The history of the Jews in Kuwait is closely connected to the history of the Jews in Iraq.

== History ==

The noted British businessman Naim Dangoor was an Iraqi Jewish exile whose grandfather was the chief rabbi in Baghdad. He came to Britain in the 1930s to study engineering at Queen Mary College in London and returned to Iraq to join the army and then set up his business empire. He spent the 1950s running the Coca-Cola franchise in Iraq with a beloved Muslim business partner. He states that:
In 1776 Sadeq Khan Zand captured Basra, many of the inhabitants left the country and among them were Jews who went to Kuwait. Around 1860, their number increased and their trade flourished. The Jews had a market called "The Jews' market ", which was next to the market Mosque. It was known that the Jews used to make alcohol and sell it to the public. The Jews were known to be very careful with trading. They were mostly wholesalers and worked with India - Baghdad and Aleppo. They even exported to Europe and China. There were about 80 Jewish families in Kuwait living in one district where the Bank of Trade is now. The Jews used to wear long gown (Zboun) and Fez which made them look different from the others. Some used to wear European suits but they covered their head with Fez. They had their own Synagogue with their Sefer Torah. In the Synagogue, they had separate place for the women. Saturday is a sacred day. Jews didn't work that day. They also had their own cemetery which shows that they lived there for a long time. Before 1914 there were about 200 Jews. Most of them went back to Baghdad and few went to India. There were two wealthy Jews in Kuwait but the rest were middle class, being Jewellers or material traders. Among the wealthy Jews were Saleh Mahlab who owned the first ice factory in 1912, which he later sold to the Arms Trader and Merchant Mohammed-Ali bin Haidar Marafi. Gurgi Sasson and Menashi Eliahou who were traders and financiers. When Sheikh Salem al Mubarak came to power in February 1917 (he was the 9th ruler). He wanted to stop the Jews from dealing with alcoholic spirits. He called them and warned them. There is no evidence that they were kicked out of Kuwait. The truth is that they went back to Iraq when King Faisal the first came to rule Iraq. The King had Jewish acquaintances like Wiseman and Sasson Heskel who became the Minister of Finance in Iraq. During the twenties, all the Jews left Kuwait.

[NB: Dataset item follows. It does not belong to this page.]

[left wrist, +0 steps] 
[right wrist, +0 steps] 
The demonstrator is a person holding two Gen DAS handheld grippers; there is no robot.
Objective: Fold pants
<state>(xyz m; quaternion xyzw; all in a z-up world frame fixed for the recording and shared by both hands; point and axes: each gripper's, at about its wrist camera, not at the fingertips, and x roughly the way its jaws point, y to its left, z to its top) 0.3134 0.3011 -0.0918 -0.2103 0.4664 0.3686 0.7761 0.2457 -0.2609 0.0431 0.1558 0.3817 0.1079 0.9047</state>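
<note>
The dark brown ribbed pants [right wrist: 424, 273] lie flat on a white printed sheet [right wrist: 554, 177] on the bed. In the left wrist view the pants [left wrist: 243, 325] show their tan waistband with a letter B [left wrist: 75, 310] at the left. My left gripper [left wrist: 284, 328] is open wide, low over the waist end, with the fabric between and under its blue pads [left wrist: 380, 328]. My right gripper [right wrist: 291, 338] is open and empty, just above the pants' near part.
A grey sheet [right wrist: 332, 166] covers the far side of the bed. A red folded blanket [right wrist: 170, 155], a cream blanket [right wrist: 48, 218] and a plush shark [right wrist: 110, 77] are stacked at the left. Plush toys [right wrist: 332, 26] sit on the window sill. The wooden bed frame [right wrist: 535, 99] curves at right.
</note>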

Professor Faisal Abdulla Alkanderi of Kuwait corroborates the above in his essay in Islam and Christian-Muslim Relations, 2006, as summarized:

Kuwait in the last decades of the nineteenth century had become a dynamic place for its time. There was a building boom in both houses and ships, and business opportunities abounded. The country was peaceful and stable. The combination of services available and economic prospects drew people from surrounding countries searching for a better life. This article deals with the little-known Jewish community that began to come to Kuwait during that time. It also discusses the possible reasons why they left. These Jews belonged to the 'Babylonian' Jews who had lived in Mesopotamia for millennia. Their language was Arabic, and they had traded between Baghdad and India for centuries. The majority were involved in textiles, and they had their own market where people of all origins came to buy the cloth they imported. They usually educated their children in their synagogue. It was a community in flux, with constant comings and goings, rather than a stable group who arrived together and left together, and it was made up of diverse individuals.
Today, the Avraham Society claims to represent all Kuwaiti Jews, stating on their website that they are a "modern Humanistic and Cultural initiative that is based on and representing the Jewish Community of Kuwait in all its denominations."

==Notable individuals==
- Saleh and Daoud Al-Kuwaity were famous Kuwaiti Jewish musicians born in Kuwait.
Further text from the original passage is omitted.